WHAT YOU WILL DO:
Every line of the material that includes the word "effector" is to be shown.
╭─ INFORMATION SUPPLIED
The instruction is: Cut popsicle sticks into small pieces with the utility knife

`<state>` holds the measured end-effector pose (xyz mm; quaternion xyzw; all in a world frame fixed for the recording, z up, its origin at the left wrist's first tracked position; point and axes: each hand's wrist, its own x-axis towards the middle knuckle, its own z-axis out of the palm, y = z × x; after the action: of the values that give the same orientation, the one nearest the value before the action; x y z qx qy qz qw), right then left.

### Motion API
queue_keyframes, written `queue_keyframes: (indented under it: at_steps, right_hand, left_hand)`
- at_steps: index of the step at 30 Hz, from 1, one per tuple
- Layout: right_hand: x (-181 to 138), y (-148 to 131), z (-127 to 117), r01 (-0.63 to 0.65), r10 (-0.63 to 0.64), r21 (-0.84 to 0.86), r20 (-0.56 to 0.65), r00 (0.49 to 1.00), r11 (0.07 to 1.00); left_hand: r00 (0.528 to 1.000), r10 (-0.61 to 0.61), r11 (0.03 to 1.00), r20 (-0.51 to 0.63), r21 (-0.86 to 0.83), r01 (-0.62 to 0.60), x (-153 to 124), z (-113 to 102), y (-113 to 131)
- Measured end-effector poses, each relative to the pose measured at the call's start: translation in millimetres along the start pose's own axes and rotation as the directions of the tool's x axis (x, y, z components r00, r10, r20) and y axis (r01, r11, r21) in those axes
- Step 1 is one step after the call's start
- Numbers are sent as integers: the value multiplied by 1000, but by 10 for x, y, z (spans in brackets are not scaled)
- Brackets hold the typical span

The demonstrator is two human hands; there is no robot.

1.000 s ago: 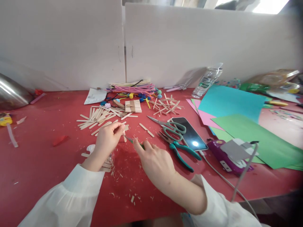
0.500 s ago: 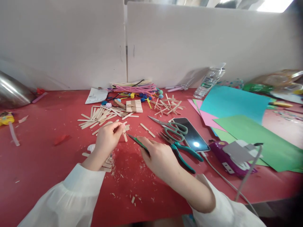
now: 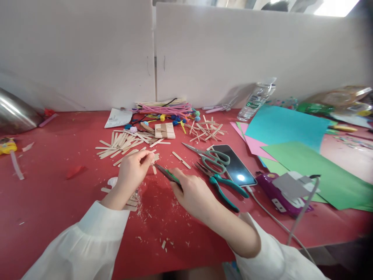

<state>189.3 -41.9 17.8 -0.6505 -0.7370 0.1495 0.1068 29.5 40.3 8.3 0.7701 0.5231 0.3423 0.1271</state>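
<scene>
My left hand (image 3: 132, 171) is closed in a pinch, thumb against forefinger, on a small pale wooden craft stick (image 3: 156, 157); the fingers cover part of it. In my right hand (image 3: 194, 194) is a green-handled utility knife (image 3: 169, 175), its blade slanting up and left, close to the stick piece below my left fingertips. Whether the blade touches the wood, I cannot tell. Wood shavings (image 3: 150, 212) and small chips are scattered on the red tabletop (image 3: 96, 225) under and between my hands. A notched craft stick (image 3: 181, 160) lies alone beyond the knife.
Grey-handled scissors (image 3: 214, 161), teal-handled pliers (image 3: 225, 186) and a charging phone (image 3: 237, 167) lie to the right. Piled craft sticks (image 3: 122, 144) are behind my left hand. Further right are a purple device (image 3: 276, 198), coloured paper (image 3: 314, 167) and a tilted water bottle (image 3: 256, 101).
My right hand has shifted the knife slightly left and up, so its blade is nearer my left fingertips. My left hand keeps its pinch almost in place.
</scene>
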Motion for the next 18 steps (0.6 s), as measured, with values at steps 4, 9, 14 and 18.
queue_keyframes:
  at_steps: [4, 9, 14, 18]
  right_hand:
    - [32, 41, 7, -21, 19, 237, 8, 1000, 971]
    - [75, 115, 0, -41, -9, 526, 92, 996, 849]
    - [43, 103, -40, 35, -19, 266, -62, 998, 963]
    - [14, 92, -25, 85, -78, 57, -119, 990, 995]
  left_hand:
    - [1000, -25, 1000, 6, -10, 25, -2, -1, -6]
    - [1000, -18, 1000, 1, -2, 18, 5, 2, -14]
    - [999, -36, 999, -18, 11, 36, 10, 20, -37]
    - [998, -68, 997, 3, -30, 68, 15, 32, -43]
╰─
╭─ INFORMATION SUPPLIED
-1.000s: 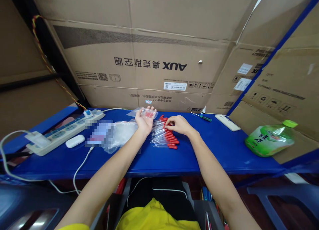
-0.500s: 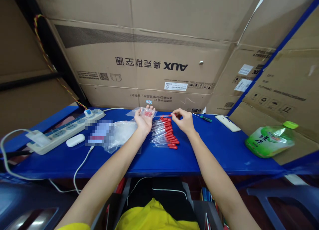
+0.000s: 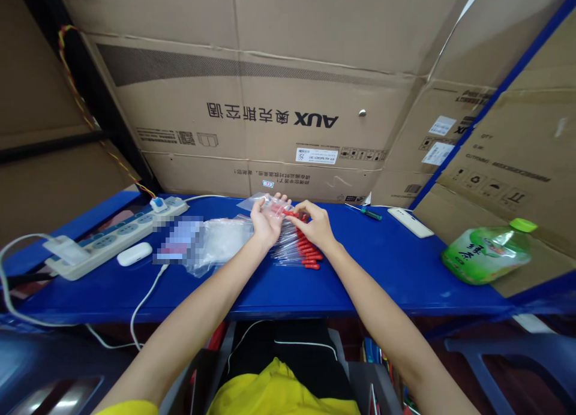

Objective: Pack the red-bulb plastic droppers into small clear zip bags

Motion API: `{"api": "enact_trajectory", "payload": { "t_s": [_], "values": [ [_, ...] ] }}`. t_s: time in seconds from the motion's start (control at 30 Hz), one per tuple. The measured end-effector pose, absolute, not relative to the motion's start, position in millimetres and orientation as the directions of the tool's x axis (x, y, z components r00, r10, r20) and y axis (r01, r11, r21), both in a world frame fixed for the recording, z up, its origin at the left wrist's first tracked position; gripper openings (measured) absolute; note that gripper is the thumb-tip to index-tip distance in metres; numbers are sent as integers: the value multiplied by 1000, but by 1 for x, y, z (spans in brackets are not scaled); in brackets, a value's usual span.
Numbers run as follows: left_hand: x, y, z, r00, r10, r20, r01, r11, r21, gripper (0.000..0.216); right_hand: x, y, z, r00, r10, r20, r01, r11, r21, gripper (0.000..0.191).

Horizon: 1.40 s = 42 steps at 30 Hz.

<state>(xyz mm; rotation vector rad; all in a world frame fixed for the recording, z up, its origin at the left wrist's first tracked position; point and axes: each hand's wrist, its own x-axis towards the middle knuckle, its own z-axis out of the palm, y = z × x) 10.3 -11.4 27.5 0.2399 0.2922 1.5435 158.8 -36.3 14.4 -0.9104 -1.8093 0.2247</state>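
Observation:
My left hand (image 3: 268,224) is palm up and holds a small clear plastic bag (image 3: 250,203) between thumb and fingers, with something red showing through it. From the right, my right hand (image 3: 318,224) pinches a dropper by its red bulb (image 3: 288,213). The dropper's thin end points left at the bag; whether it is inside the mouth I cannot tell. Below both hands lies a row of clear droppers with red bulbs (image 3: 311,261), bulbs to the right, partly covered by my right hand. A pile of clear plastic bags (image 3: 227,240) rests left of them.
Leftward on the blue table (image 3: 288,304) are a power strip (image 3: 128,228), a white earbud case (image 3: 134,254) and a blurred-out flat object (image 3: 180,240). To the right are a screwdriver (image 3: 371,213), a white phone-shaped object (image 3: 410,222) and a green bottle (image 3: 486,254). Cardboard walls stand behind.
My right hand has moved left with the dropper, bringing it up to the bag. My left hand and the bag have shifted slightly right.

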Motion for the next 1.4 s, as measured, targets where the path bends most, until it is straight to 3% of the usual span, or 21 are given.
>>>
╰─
WRITTEN SOLUTION:
`<state>` holds the measured end-effector pose (xyz mm; quaternion xyzw; all in a world frame fixed for the recording, z up, its origin at the left wrist's first tracked position; point and axes: each hand's wrist, its own x-axis towards the middle knuckle, its own z-axis out of the palm, y = z × x; after the action: of the values that give the same orientation, the one nearest the value before the action; x y z qx qy qz qw), right then left.
- Measured end-effector poses, each relative to the pose measured at the call's start: translation in millimetres along the start pose's own axes and rotation as the directions of the tool's x axis (x, y, z components r00, r10, r20) and y axis (r01, r11, r21) in those axes
Motion API: `{"api": "enact_trajectory", "payload": { "t_s": [_], "values": [ [_, ...] ] }}`. t_s: time in seconds from the motion's start (control at 30 Hz), one per tuple. The measured end-effector pose, absolute, not relative to the motion's start, position in millimetres and orientation as the directions of the tool's x axis (x, y, z components r00, r10, r20) and y axis (r01, r11, r21), both in a world frame fixed for the recording, z up, its origin at the left wrist's first tracked position; gripper openings (measured) absolute; note that gripper is the thumb-tip to index-tip distance in metres; numbers are sent as integers: the value multiplied by 1000, but by 1 for x, y, z (spans in brackets are not scaled); in brackets, a value's usual span.

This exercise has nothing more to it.